The thermodynamic process is best understood by reference to the pressure-enthalpy diagram of FIG. 3. E-A is the evaporation at constant temperature process. A-B is the gas superheat before compression. B-C gas compression. C-D is desuperheating, condensation and liquid sub cooling. D-E is pressure reduction at constant entropy. The effect of introducing the motor cooling circuit according to the invention is to impart a degree of desuperheating of the gas during the actual compression process and the resulting thermodynamic effect of this is shown by the compression line B-C1 which clearly shows that lower gas temperatures are reached, compared to those from a known compressor shown on the dotted line B-C.

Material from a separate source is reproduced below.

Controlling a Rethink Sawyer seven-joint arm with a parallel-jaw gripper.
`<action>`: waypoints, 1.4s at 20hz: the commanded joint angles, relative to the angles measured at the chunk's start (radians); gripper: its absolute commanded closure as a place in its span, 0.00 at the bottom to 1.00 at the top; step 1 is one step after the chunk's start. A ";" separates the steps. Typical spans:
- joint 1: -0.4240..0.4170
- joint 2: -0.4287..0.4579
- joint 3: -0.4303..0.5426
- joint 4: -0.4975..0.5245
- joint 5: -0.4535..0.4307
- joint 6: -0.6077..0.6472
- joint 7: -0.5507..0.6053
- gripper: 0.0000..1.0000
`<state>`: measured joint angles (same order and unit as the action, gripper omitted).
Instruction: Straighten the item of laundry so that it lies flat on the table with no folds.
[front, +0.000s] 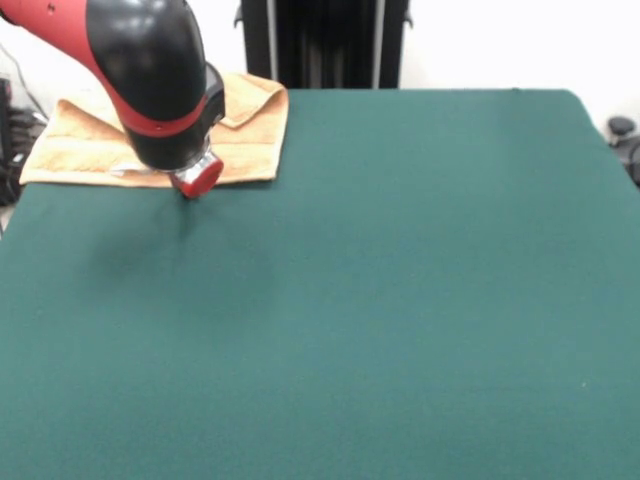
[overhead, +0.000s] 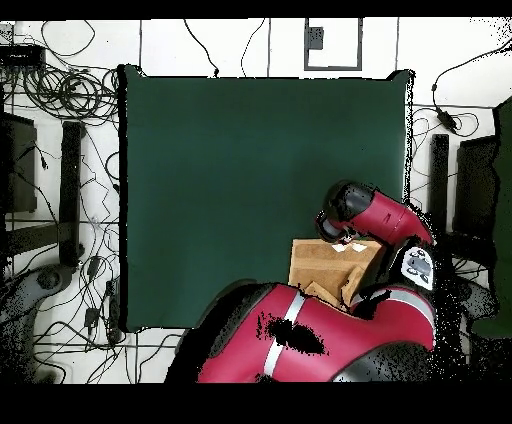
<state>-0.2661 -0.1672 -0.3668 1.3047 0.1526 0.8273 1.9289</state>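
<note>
The orange-tan towel (front: 250, 140) lies at the table's far left corner in the front view, with a fold turned over along its far right edge. The red and black arm hides its middle. My gripper (front: 197, 178) is down at the towel's near edge, and I cannot tell whether it grips the cloth. In the overhead view the towel (overhead: 318, 262) lies near the table's lower right edge, partly under the arm, with the gripper (overhead: 343, 240) at its upper edge. The dark green table (front: 400, 300) is much larger than the towel.
The black pedestal (front: 325, 45) stands behind the table's far edge. Cables and equipment (overhead: 70, 100) lie on the floor around the table (overhead: 240, 170). The arm's body (overhead: 310, 345) covers the table's lower edge in the overhead view.
</note>
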 joint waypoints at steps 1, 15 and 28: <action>0.004 0.214 0.184 0.027 -0.045 -0.551 0.161 1.00; 0.000 0.215 0.056 0.034 -0.161 -0.385 0.108 1.00; -0.048 0.242 0.000 0.087 -0.233 -0.511 0.132 1.00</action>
<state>-0.2270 -0.1761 -0.3774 1.3179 0.0763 0.7686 1.9289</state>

The benefits of this invention compared with known systems of motor cooling for hermetic and semi-hermetic compressors are that there is no reduction in the pumping capacity of the compressor; the considerable reduction in discharge gas and oil temperature provides a wide field of application and a wide band of operating parameters; and the hermetic or semi-hermetic motor compressor can be operated over a wide range of speeds, achieved by electronic speed control, with the motor cooling being essentially independent of speed.
The invention is not limited to the embodiment shown. The pressure vessel may include the compressor as well as the motor. The apparatus may be mounted horizontally, and the compressor may have any shape of multivaned rotor.